The task> Return every line of the entries that includes the word "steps".

Data extracted from a collection>
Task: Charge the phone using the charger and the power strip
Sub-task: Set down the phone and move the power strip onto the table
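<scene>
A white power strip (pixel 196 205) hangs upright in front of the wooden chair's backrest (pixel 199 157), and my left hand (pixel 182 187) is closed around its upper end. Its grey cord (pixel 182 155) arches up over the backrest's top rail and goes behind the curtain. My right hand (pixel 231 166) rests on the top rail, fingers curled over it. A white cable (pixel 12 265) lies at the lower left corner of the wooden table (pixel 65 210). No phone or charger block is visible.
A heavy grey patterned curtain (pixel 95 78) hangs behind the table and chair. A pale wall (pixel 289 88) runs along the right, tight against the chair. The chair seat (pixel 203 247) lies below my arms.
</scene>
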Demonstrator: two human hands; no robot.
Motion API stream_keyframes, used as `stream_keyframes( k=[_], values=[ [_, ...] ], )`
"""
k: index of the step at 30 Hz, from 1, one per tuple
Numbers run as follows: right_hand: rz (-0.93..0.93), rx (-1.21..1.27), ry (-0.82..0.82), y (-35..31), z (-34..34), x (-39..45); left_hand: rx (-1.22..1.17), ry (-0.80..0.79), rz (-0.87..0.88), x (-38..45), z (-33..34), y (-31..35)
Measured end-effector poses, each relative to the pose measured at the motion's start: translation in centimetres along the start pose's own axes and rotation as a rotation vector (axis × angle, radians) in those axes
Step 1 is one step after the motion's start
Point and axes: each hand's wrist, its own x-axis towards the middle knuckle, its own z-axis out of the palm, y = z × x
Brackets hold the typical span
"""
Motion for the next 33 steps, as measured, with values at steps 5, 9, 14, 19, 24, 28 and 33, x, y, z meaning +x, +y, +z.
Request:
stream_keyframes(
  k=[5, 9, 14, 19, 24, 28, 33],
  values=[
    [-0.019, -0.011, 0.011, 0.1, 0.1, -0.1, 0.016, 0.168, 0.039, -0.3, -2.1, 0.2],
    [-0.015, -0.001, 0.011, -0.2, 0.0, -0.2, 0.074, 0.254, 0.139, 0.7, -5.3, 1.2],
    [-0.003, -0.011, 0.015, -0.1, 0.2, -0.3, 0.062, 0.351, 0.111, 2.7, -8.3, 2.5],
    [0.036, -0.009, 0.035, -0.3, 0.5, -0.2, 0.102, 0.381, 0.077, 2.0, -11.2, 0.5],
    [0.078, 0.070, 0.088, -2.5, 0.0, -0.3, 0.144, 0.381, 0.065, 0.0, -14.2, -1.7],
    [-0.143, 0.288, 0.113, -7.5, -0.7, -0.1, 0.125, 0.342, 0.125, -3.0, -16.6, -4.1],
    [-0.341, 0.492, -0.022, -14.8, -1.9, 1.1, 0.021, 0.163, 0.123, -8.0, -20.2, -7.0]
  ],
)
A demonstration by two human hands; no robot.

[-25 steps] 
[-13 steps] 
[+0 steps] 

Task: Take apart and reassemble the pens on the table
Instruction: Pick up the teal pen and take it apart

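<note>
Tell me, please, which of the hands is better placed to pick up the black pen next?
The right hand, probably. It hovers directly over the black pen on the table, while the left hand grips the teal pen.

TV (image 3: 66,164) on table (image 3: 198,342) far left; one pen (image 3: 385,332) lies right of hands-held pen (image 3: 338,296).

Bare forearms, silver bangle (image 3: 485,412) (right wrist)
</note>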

Problem solution>
Motion for the next 33 steps, as measured, with values at steps 5, 9, 14, 19, 24, 28 and 33, x, y, z meaning +x, +y, +z.
[-25 steps] 
[-13 steps] 
[+0 steps] 

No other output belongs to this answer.